▶ [Task objective]:
Which lines in the listing below contain the word "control"? Copy each one.

▶ [The input]:
++++
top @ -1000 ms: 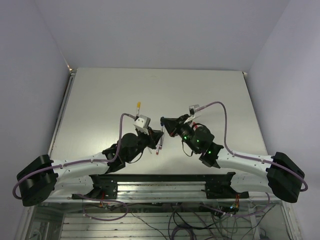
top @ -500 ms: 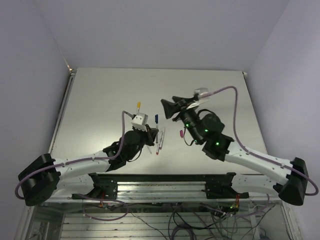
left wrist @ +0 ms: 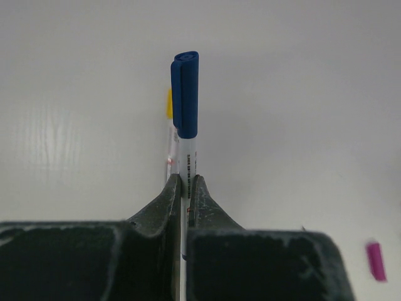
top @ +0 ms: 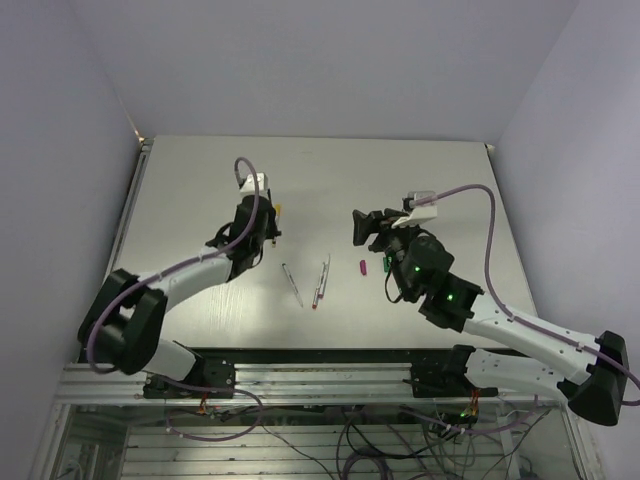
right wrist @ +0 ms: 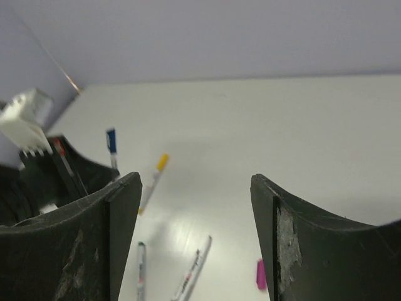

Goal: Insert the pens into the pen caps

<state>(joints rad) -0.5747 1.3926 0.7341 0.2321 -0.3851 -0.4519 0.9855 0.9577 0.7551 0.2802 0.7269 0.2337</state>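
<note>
My left gripper (left wrist: 186,179) is shut on a white pen whose far end wears the blue cap (left wrist: 185,94); in the top view this gripper (top: 266,238) hangs at the table's left middle. Just behind it on the table lies a pen with a yellow cap (left wrist: 169,103). My right gripper (right wrist: 195,182) is open and holds nothing; in the top view it (top: 358,225) hovers right of centre. A loose magenta cap (top: 362,267) lies below it. Uncapped pens lie near the front: one green-tipped (top: 292,285), and a close pair (top: 320,282).
A small red thing (top: 386,262) shows beside the magenta cap, under the right arm. The table's raised left rim (top: 128,215) runs close to the left arm. Purple cables loop off both wrists.
The right gripper has opened and pulled back to the right. The left arm has swung left and farther back, carrying the blue-capped pen towards the yellow-capped one.
</note>
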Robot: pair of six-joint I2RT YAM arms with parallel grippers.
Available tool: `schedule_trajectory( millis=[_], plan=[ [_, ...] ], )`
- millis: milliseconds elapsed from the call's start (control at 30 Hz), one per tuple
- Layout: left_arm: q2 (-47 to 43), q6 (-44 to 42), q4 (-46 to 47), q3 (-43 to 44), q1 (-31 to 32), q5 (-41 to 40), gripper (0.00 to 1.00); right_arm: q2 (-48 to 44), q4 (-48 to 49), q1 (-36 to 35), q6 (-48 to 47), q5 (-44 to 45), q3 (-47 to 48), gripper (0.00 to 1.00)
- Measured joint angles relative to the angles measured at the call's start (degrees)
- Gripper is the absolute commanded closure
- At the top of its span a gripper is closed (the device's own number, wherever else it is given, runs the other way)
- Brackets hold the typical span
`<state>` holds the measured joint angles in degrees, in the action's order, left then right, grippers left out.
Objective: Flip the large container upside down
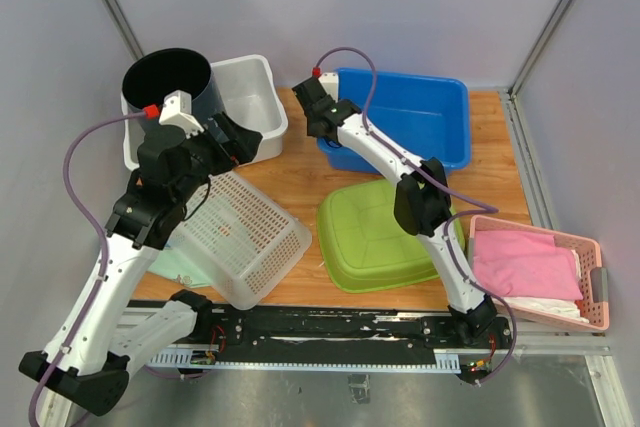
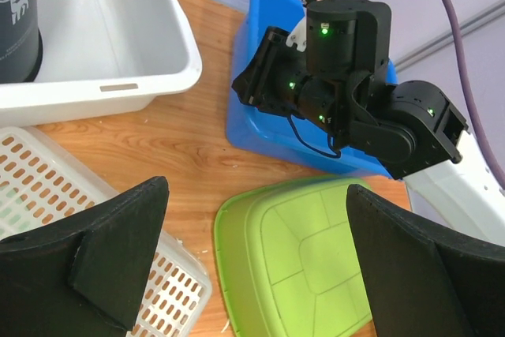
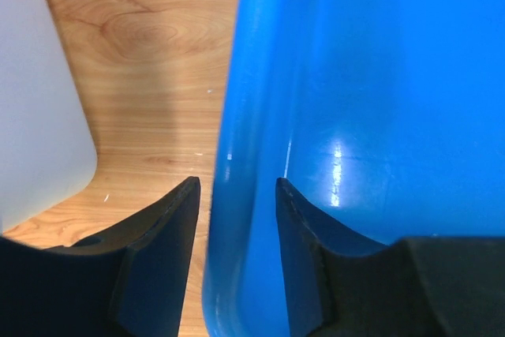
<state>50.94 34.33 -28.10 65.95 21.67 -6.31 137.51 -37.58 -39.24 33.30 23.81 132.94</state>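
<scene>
Wood tabletop (image 1: 300, 172): blue tub (image 1: 420, 112) upright, back right. Right gripper (image 3: 237, 187) straddles its left wall, apparently clamped. Left gripper (image 2: 256, 187) gapes wide. White bin (image 1: 250, 92) holds black bucket (image 1: 167, 77); pink basket (image 1: 592, 247), pink cloth (image 1: 525, 262).

- Blue rectangular plastic tub (image 1: 420, 112), plain.
- Lime-green plastic basin (image 1: 370, 232), plain.
- White plastic basket (image 1: 250, 227), slotted grid.
- White rectangular plastic bin (image 1: 250, 82).
- Black cylindrical bucket (image 1: 165, 72), white deer print (image 2: 17, 9).
- Pink slotted plastic crate (image 1: 540, 232); pink cloth (image 1: 525, 262).
- Orange-brown wooden tabletop (image 1: 300, 172), grained.
</scene>
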Motion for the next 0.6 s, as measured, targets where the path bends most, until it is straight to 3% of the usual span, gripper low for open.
schedule_trajectory(
  millis=[100,133,367,600],
  plan=[
    [0.0,0.3,0.1,-0.5,0.0,-0.2,0.01,0.0,0.8,0.1,-0.1,-1.5,-0.2,0.96],
    [0.0,0.4,0.2,-0.7,0.0,-0.3,0.01,-0.1,1.0,0.3,0.7,-1.5,-0.4,0.99],
    [-0.2,0.4,0.8,-1.2,0.0,-0.5,0.01,-5.6,1.2,0.8,0.5,-5.0,-6.3,1.00],
    [-0.6,-0.2,2.1,-1.2,0.0,1.5,0.01,-19.8,-1.9,2.2,6.9,-11.4,-7.5,0.99]
  ],
)
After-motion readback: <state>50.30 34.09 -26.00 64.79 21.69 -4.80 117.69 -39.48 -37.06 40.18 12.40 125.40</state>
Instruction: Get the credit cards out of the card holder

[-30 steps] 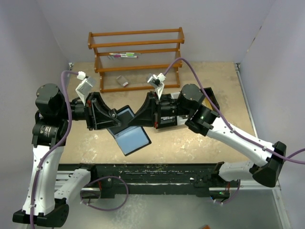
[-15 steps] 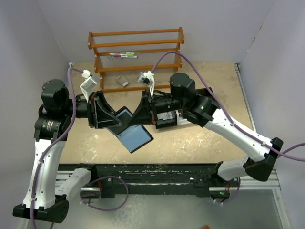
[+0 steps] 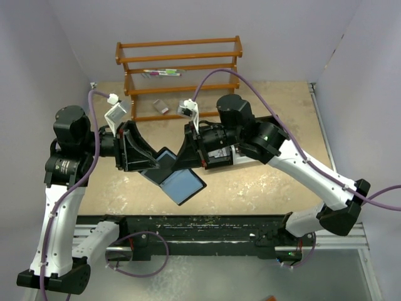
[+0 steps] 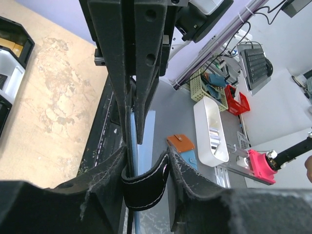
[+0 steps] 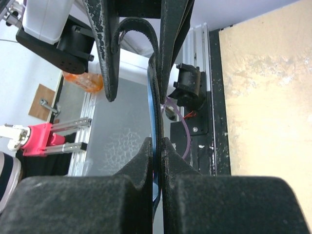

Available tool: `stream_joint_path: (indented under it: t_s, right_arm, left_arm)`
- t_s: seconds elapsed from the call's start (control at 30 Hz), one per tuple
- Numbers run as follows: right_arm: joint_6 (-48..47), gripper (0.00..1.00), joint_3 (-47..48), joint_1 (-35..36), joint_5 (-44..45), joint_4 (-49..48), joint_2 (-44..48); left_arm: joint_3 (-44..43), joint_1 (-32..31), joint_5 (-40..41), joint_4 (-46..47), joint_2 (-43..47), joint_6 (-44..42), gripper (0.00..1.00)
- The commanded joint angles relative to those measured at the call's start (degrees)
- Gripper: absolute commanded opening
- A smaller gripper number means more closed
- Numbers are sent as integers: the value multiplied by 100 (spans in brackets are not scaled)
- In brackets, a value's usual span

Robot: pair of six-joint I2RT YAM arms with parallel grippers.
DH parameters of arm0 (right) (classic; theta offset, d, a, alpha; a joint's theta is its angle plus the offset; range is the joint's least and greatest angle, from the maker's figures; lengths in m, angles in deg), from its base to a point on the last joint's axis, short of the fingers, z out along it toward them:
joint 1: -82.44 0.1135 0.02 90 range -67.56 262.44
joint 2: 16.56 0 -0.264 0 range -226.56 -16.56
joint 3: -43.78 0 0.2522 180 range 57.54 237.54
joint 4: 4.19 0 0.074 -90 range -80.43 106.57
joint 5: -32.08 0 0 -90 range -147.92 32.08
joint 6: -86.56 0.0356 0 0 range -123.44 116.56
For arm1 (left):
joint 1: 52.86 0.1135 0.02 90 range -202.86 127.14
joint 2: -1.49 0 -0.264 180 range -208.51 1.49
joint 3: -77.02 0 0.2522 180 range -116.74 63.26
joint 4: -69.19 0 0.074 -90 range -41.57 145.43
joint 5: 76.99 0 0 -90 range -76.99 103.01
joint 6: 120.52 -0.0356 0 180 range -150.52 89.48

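We found the card holder (image 3: 183,187) in the air over the near middle of the table (image 3: 269,182), opened out and gripped from both sides where the two arms met. From above, its blue-grey lining faced up toward the camera on the nearer panel, while the other, darker panel tilted up between the two sets of fingers. The left gripper (image 4: 146,163) was closed only partway, and its jaws pressed on a bulging black fold of the card holder with pale stitching along its edge. The right gripper (image 5: 157,146) was closed almost completely, with its jaws pinching a thin panel of the card holder seen edge-on and showing a blue rim. Each wrist view showed the other arm's long black fingers reaching in from the top, just beside its own. We could not make out the credit cards in any view, nor tell whether any sat in the slots. Behind the arms, a wooden rack (image 3: 178,63) stood at the far edge of the table with a few pens (image 3: 161,73) on one shelf, and a small grey-white block (image 3: 161,106) lay near its foot. The left wrist view caught part of a black-and-white tray (image 4: 19,41) resting on the table, well apart from the card holder.
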Motion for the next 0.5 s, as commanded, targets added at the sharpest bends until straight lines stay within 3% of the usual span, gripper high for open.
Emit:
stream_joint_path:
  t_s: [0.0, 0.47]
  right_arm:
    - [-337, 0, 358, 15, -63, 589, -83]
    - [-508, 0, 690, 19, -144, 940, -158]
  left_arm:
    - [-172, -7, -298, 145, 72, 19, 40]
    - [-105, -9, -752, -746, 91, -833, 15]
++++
▶ [Exercise solution]:
- millis: milliseconds elapsed from the call's start (control at 30 Hz), one per tuple
- t_s: seconds elapsed from the call's start (control at 30 Hz), one per tuple

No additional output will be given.